Forced labor and human trafficking can take many forms, including child labor. Ford has a zero-tolerance policy for both forced labor and child labor. As evidenced through our work with charcoal/pig iron in Brazil, we immediately took the opportunity to address the threat of this issue deep within our supply chain and have instituted a number of actions to safeguard against the use of forced labor. For example:

  • We regularly assess risk related to our supply base. Preliminary assessment is based upon geography, the commodity purchased, the level of manual labor required for part/assembly production, the supplier’s ownership structure, supplier quality performance and the nature of the business transaction. This risk assessment is performed by Ford with input from external stakeholders. In-depth supplier self-assessments are conducted biannually with our strategic suppliers as a part of the development program.
  • Our Code of Basic Working Conditions forbids the use of forced labor, child labor and physically abusive disciplinary practices. Our definition of forced labor is inclusive of trafficking, and this is being made explicit in 2011 revisions to our Code.
  • Ford purchase orders require the certification of compliance with our prohibition of forced labor, child labor and physical disciplinary abuse as part of our Standard Terms and Conditions in supply arrangements. Included also in this certification is compliance with international standards and applicable laws and regulations regarding forced labor and child labor. We reserve the right to terminate our relationship with a supplier if issues of noncompliance with our policies are discovered and/or noncompliance is not addressed in a timely manner.
  • Training and Capability Building

    • We regularly conduct internal training on our Code of Basic Working Conditions with all of our purchasing staff, including management. Additional training is conducted regarding our Supply Chain Sustainability Program, including coverage of the Code and our Global Working Conditions Program, emphasizing the role of our buyers in responsible decision making.
    • Ford requires suppliers in high-risk markets to attend training that increases awareness of Ford and legal requirements, including those related to forced labor and child labor, and enables management systems that will ensure compliance over time. We conduct this training as Ford and as an industry effort through the AIAG.
    • Ford and five other automakers at the AIAG have created training for buyers and supply chain managers on Supply Chain Sustainability. This training addresses issues including supply chain risk assessments, policy and supplier contract development and other actions that can be taken to ensure that forced labor and child labor do not enter the automotive supply chain.
  • Ford regularly conducts audits of at-risk Tier 1 supplier factories to monitor compliance with Ford expectations and legal requirements. Following audits, suppliers are required to complete corrective action plans, which Ford reviews and approves. The corrective action plans outline how a supplier will resolve issues uncovered in audits and include clear responsibility and timelines for completion. We return to the facility within 6–12 months as required to confirm resolution of the issues. As mentioned, Ford has a zero-tolerance policy for the presence of forced and child labor. Forced labor has never been identified by third-party assessments of our supply chain, although lack of a forced labor policy at the supplier level is common and is always an element addressed in the Corrective Action Plan when identified.

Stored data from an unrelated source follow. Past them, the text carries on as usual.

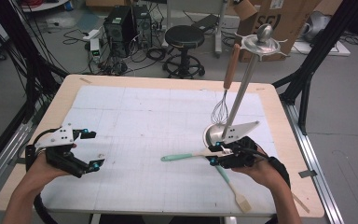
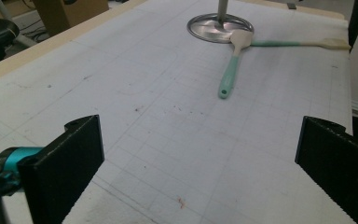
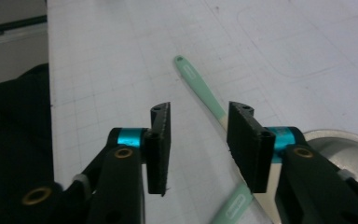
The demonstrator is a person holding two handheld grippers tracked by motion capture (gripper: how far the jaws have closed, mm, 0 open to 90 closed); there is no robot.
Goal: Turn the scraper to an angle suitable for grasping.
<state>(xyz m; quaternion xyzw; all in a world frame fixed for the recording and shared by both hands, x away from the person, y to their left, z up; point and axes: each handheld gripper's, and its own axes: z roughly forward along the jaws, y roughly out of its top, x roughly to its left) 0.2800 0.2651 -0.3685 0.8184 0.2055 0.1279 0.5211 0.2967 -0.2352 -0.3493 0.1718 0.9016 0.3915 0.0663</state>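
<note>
Two mint-handled spatulas lie crossed on the white mat beside the round metal base (image 1: pixel 210 134) of an upright stand. One spatula (image 1: pixel 177 157) points left and the other spatula (image 1: pixel 233 186) runs toward the front edge. My right gripper (image 1: pixel 216 152) hovers low over their crossing. In the right gripper view its jaws (image 3: pixel 200 135) stand partly apart, and the mint handle (image 3: pixel 200 86) runs under the right jaw with no pad pressing on it. My left gripper (image 1: pixel 94 149) rests at the left with its jaws wide apart (image 2: pixel 196 163) and nothing between them.
A wire whisk (image 1: pixel 220 111) with a wooden handle hangs from the stand's top disc (image 1: pixel 261 45) beside the slanted pole (image 1: pixel 241 91). The mat (image 1: pixel 144 121) covers most of the wooden table. A stool (image 1: pixel 184 37), computers and cables stand on the floor beyond.
</note>
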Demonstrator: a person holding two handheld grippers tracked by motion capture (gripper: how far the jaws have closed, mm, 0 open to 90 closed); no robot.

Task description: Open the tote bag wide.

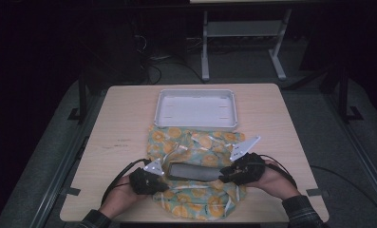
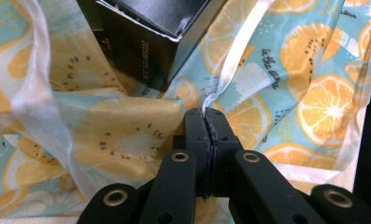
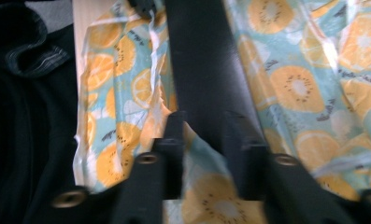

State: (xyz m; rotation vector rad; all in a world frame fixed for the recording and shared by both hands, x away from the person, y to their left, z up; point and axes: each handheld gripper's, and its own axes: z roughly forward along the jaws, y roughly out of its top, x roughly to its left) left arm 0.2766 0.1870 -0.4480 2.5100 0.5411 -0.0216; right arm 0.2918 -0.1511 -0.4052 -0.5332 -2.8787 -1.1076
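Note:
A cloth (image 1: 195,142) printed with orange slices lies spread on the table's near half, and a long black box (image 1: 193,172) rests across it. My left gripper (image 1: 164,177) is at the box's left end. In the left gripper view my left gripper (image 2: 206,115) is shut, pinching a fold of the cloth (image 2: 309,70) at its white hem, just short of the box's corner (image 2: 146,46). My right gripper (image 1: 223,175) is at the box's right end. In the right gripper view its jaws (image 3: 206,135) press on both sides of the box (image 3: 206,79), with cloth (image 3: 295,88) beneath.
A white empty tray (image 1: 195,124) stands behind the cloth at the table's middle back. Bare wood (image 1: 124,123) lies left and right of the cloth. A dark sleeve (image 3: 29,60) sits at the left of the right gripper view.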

    • These audits are independent and announced. We choose which facilities to audit based upon our risk assessment as described above. Our supply chain work has demonstrated to us that the risk for issues such as forced labor and child labor (as well as other human rights and working conditions issues) are relatively low for Tier 1 suppliers. The risk increases, however, the further down the Tiers of suppliers toward the source of the raw materials. Ford does not have visibility or direct access to these suppliers for the purpose of verification, and thus we work with our Tier 1 suppliers as well as other industries, NGOs and governments to explore the options for appropriate validation systems.